September 2, 2010

Slam poet group Kinetic Affect sounds off on new album

Evan Riddel
Western Herald

Kinetic Affect, whose slam-influenced, introspective spoken word performances have been reaching the ears and hearts of many in and around Kalamazoo, will release a new album, “One Day to Live” Sept. 18.

The album release party is set to take place at 7 p.m. at Club Fire, located at 1249 Portage Rd. Performing with them will be the musicians who give the duo’s productions their signature sound, Kirk Latimer and Gabriel Giron.

Latimer and Giron, both Western Michigan University graduates, first met as rivals for a spot on Kalamazoo’s national slam poetry team.

“I ended up taking the title that year, but Kirk was right on my heels from the first year coming out,” Giron said.

“I knew this guy was going to be really good. I had no idea what I was doing at the time; I was really in a learning stage.”
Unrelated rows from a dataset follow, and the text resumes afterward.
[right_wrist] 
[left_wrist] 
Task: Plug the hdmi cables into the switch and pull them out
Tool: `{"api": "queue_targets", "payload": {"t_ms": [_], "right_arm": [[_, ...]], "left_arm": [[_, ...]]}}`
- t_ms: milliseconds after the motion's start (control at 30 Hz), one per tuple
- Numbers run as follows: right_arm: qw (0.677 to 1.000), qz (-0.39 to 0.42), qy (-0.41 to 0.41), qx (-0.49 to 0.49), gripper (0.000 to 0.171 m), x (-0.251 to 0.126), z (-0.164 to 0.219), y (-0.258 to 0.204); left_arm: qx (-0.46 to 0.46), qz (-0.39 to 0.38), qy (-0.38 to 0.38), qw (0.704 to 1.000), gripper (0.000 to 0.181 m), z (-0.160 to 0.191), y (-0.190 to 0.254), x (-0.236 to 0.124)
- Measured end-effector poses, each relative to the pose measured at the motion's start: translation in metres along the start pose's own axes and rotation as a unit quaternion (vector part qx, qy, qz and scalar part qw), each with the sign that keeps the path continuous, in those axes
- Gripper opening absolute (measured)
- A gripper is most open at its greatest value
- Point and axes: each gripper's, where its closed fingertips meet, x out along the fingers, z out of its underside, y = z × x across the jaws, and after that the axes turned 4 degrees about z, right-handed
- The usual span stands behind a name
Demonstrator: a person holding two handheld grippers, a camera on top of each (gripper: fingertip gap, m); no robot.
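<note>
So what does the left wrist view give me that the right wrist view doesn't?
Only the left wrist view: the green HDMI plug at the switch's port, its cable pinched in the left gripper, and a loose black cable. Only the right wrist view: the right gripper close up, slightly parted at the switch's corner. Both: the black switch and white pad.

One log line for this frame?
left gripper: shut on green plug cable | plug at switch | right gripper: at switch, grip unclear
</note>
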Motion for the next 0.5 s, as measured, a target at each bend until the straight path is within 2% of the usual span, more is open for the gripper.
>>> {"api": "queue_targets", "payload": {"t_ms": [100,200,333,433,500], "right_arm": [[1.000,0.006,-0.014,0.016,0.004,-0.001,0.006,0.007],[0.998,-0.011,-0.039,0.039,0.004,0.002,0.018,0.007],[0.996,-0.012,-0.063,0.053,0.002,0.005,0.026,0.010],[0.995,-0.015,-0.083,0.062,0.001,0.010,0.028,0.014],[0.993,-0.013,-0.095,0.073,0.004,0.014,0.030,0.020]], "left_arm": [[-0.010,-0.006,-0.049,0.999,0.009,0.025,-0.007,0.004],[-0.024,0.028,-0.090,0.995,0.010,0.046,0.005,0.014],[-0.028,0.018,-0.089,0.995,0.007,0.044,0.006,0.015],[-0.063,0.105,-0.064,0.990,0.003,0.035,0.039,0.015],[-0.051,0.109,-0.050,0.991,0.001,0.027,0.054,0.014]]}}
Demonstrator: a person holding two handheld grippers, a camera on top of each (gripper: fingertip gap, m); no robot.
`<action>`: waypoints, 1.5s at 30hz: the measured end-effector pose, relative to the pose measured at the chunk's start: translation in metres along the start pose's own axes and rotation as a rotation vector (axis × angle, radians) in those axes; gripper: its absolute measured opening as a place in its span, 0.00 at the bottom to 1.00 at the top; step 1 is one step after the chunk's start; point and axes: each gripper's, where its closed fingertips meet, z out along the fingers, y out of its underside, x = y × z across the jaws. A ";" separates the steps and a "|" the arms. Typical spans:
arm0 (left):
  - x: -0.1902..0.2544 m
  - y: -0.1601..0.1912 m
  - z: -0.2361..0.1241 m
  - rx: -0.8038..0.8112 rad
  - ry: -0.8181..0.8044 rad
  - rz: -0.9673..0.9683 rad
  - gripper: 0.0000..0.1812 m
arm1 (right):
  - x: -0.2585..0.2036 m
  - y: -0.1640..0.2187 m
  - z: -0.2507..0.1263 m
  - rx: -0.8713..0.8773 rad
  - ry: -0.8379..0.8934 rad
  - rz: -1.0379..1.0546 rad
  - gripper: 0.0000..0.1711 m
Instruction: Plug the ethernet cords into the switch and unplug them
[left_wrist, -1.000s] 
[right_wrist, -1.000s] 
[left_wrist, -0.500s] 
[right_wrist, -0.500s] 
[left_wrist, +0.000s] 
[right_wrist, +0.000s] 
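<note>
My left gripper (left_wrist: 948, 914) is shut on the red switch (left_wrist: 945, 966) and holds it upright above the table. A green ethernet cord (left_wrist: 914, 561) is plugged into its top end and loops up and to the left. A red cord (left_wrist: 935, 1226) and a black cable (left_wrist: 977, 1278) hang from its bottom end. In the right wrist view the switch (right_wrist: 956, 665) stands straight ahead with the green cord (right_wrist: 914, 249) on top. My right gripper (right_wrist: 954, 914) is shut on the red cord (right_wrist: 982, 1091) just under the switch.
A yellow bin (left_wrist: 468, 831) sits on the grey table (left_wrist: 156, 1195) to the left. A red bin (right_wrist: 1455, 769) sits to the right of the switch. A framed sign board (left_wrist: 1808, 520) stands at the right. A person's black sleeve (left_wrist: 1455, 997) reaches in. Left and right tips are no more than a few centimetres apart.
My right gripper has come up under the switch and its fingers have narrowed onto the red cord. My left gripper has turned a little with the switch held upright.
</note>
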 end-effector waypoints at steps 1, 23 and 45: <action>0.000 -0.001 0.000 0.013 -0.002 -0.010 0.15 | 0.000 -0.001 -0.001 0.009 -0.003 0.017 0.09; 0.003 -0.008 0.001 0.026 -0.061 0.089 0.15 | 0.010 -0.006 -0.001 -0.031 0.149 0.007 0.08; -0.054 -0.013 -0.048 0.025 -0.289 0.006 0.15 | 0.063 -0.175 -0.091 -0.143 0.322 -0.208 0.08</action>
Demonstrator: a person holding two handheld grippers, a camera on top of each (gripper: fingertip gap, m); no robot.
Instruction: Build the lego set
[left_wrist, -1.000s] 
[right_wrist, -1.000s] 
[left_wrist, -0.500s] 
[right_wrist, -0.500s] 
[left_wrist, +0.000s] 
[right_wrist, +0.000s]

Where most artists on the team would fight to top one another, Giron and Latimer quickly joined forces and put together their first production, Word Weavers. After its success, they abandoned the competitions entirely to focus on insightful and original poetry.

Now, hundreds of performances later and with two albums under their belt, Kinetic Affect is celebrating the release of their latest album.

The subject matter they tackle usually has audiences squirming in their seats, as their pieces discuss divorce, bullying, the hardships of life, and how people pull through it.

Both Giron and Latimer have had plenty of hardships to work through. When he was a teenager, Latimer watched as five friends committed suicide in a three-month span.

“I remember wanting to kill myself. I remember being in that same state of mind as the other people,” said Latimer.

“When you see all the news media coverage for five suicides that quickly… you feel like maybe you should be dead too, or maybe you should have been dead instead of someone else.”

Growing up, Giron watched as his family fall apart and turned his anger towards his classmates.

“My senior year of high school, I was voted class bully and class poet because I didn’t want people to get close enough to me to be able to hurt me so I put up a façade.”

After barely passing his senior year, Giron joined the military. While stationed in Germany, his life changed completely.

“Seven months into my enlistment, I was diagnosed with stage three testicular cancer,” he said.

“It started in my right testicle and it spread all the way up to my neck, in clinical terms, it metastasized. I had a 14 by six cm mass of cancer in my abdomen. I had cancer behind my lungs and all the way into my neck.”

He fought the cancer until December 2003 and refocused his life towards his dream of living as a poet. He came back to Kalamazoo to major in film and creative writing at WMU.

Around the same time, Kirk Latimer was on his way to becoming a teacher. Both men shared a passion for slam poetry and spoken word, and soon after they met, they were writing and producing performances together.

Kinetic Affect’s unique brand of rapid-fire, heartfelt delivery reaches most everyone preformed for, elementary school children, college students, adults and senior citizens.

“Our poetry tells a lot of our personal stories. That’s the thing that’s different from the other spoken word or slam poetry right now,” Latimer said in an attempt to describe Kinetic Affect’s style.

“Our work is very much about focusing on the internal. Understanding how you project yourself out into the world that you experience. A lot of self awareness comes out, but we do it in an entertaining format so that this self awareness that we put out there is inspiring and catches people on fire, metaphorically.”

In addition to being a force to be reckoned with around west Michigan, Kinetic Affect recently filmed a spot on the NBC show “America’s Got Talent,” and are the first spoken word group to appear on the program.

“We help illuminate… what it means to be human,” said Giron. “What we try and do is open that doorway for honest communication.

A lot of what we’re going to say is going to be highly opinionated. A lot of what we say, you may not agree with and we’re okay with that.”

Not ones to rest on their laurels, Kinetic Affect has a busy schedule for the upcoming months with performances lined up for the next Kalamazoo Art Hop, amateur night at the Apollo Theater in New York City, and outreach programs for children and teenagers.

“A lot of what we do is help people start to do the hardest thing,” Giron said.

“Which is try to be honest with others, but really, start to be honest with ourselves, because that’s really the easiest person to lie to.”